2020-02-20 01:28 PM
I am doing some characterization study for the cache behavior on STM32F7508. The result is hard to understand.
Below is a simple code that I use. I align the array A1 to the cacheline (aligned(32)), and it is placed on SRAM1 above TCM (0x20010000~ ) where the cache is by default WBWA.
Especially, A1 starts from 0x200109c0.
In my code, there is a function (void loop), and a commented out for loop that is functionally equivalent.
I have both versions because using one or the other changes the behavior (described below).

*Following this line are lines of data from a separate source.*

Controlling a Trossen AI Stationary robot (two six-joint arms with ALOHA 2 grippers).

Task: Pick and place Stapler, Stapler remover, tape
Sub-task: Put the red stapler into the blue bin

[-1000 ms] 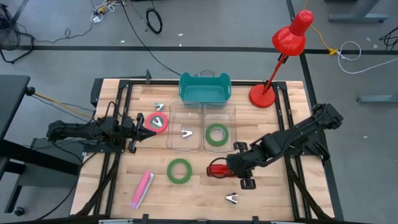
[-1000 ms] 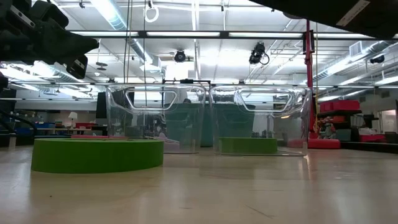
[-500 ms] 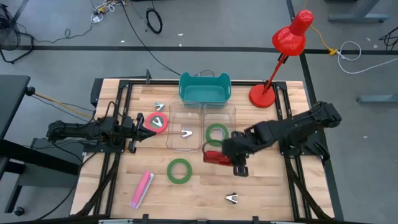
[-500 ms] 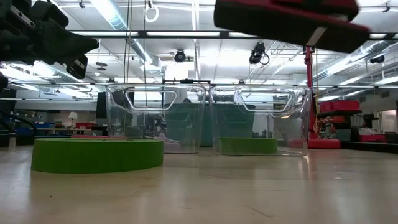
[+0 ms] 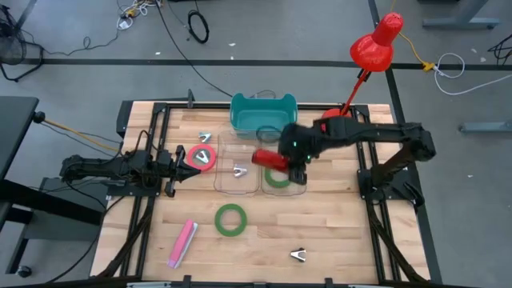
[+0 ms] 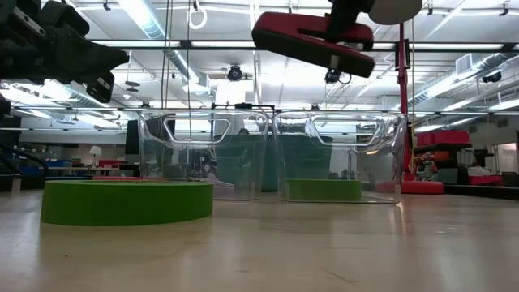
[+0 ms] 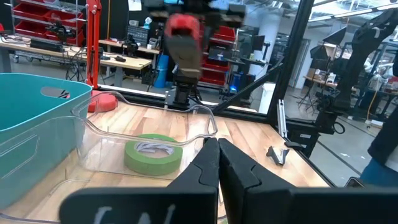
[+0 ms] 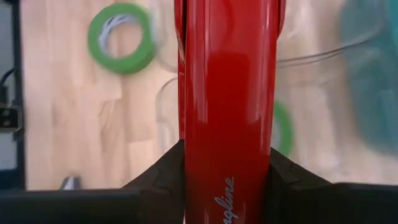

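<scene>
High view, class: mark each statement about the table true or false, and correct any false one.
1. The right pincer holds the red stapler above the clear bins. True.
2. The left pincer is wide open. False: it is shut, beside the red-pink tape roll.
3. A green tape roll lies inside the clear bin on the right arm's side. True.
4. The pink stapler lies inside the teal basket. False: it lies on the table's near left part.
5. The other green tape roll lies on the bare table. True.
</scene>
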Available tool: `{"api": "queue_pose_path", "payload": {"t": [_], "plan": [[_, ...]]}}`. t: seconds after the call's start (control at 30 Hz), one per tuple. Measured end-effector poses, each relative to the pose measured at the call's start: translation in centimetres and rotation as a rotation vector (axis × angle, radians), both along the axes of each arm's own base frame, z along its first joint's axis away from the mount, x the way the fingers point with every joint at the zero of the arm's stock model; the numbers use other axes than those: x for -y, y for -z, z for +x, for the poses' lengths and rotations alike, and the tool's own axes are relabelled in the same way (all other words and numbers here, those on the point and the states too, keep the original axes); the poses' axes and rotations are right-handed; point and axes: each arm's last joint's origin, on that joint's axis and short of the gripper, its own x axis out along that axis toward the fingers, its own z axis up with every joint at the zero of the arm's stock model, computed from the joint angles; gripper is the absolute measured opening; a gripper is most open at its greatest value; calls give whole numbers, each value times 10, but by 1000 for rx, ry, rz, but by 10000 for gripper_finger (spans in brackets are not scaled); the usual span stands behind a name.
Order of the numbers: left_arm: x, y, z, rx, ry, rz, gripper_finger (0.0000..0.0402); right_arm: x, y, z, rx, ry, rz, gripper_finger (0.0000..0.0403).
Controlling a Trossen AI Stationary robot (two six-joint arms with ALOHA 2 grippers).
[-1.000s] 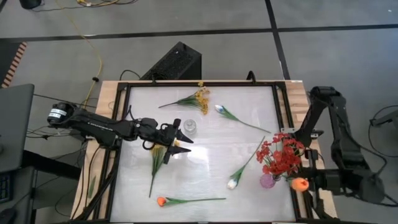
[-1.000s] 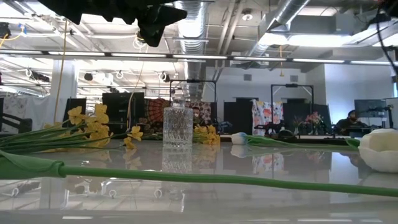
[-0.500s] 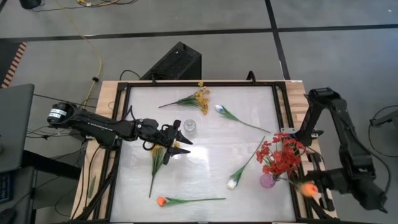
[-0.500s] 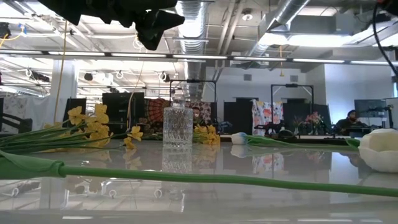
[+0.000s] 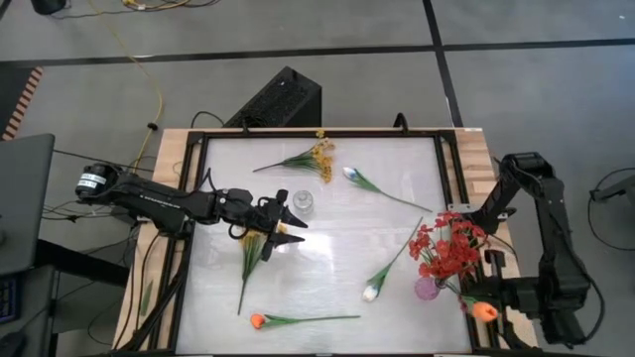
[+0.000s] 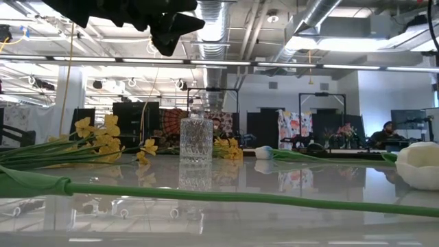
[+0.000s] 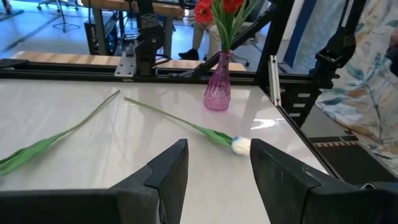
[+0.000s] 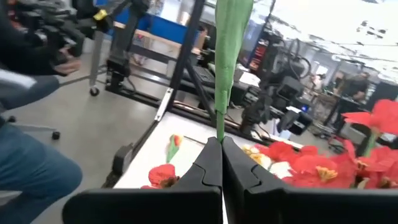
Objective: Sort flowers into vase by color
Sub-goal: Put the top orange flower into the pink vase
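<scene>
jaws of your right gripper [image 8: 221,163] are clenched on the green stem of the orange tulip bud [image 5: 483,311], held beside the pink glass vase [image 5: 427,289] of red blossoms for sorting; your left gripper [image 5: 288,230] hangs released over the table [image 5: 327,258].

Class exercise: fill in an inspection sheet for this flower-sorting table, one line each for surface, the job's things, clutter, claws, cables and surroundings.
Surface: white tabletop, glossy.
Job's things: pink vase holds red flowers; clear glass vase empty; yellow sprays, white tulips and an orange tulip lie loose.
Clutter: nothing seen.
Claws: left claw open above a yellow spray beside the glass vase; right claw shut on an orange tulip's stem, off the table's right edge.
Cables: yellow cable on the floor.
Surroundings: black box behind the table; people in the background.
</scene>
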Motion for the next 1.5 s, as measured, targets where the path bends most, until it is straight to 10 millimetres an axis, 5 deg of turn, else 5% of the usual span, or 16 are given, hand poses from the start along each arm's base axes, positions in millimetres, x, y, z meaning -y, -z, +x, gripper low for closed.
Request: {"api": "queue_pose_path", "payload": {"t": [0.53,1.07,1.5], "plan": [[0,0,0,6,-8,24,162,18,-20,17,-9,76,178,18],[0,2,0,-17,-11,9,162,-6,9,17,-6,76,113,18],[0,2,0,-21,-16,-14,162,0,8,17,-118,72,144,18]]}}
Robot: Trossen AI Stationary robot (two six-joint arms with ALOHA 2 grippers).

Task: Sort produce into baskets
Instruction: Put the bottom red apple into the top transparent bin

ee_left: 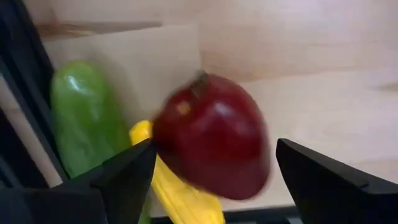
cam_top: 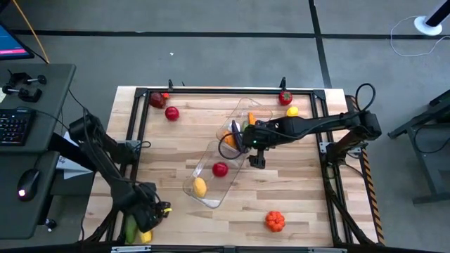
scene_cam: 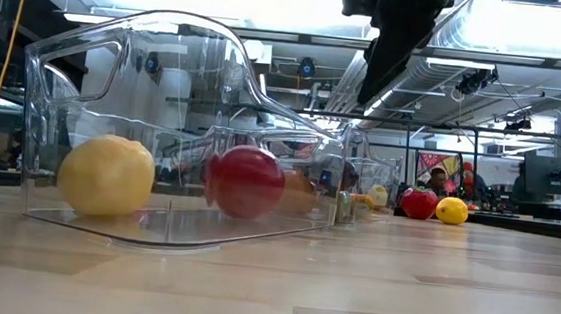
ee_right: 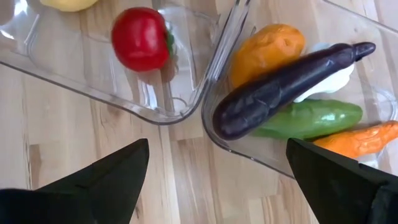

I compiled my code with -O0 (no optimizations).
#include <stdio.h>
#include "printf.h"
#include "clock.h"
#include "stdio.h"
#define SIZE (128)
__attribute__ ((aligned (32)))
uint32_t A1[SIZE] = {0};
void loop(unsigned val)
{
for (int i = 0; i < SIZE; i++)
A1[i] = val;
}
int main(void)
{
/* Enable I-Cache */
SCB_InvalidateICache();
SCB_EnableICache();
/* Enable D-Cache */
SCB_InvalidateDCache();
SCB_EnableDCache();
HAL_Init();
init_clock();
UART_INIT();
// Try toggling PG_6 (D2)
__HAL_RCC_GPIOG_CLK_ENABLE();
GPIO_InitTypeDef gpio_init_structure;
gpio_init_structure.Pin = GPIO_PIN_6;
gpio_init_structure.Mode = GPIO_MODE_OUTPUT_PP;
gpio_init_structure.Pull = GPIO_PULLDOWN;
gpio_init_structure.Speed = GPIO_SPEED_HIGH;
HAL_GPIO_Init(GPIOG, &gpio_init_structure);
HAL_GPIO_WritePin(GPIOG, GPIO_PIN_6, GPIO_PIN_RESET);
printf("Start\r\n");
loop(42);
//for (int i = 0; i < SIZE; ++i)
// A1[i] = 42;
SCB_CleanInvalidateDCache();
gpioSet();
loop(79);
//for (int i = 0; i < SIZE; ++i)
// A1[i] = 79;
gpioReset();
SCB_InvalidateDCache();
for (int i = 0; i < SIZE; ++i) {
printf("%u ", A1[i]);
if (i % 16 == 15)
printf("\r\n");
}
printf("\r\n");
return 0;
}
What I expect as an output:
Either 8 words being like
79 42 42 42 42 42 42 42 ...
or maybe because of a prefetcher (whose behavior I haven't fully understood yet),
42 42 42 42 42 42 42 42 ...
Reality: sometimes I see
42 42 42 42 42 42 42 42, or
79 79 79 79 79 79 79 79,
but never 79 42 42 42 42 42 42 42 42.
Also the result depends on whether I use the function call or the (commented out) loop.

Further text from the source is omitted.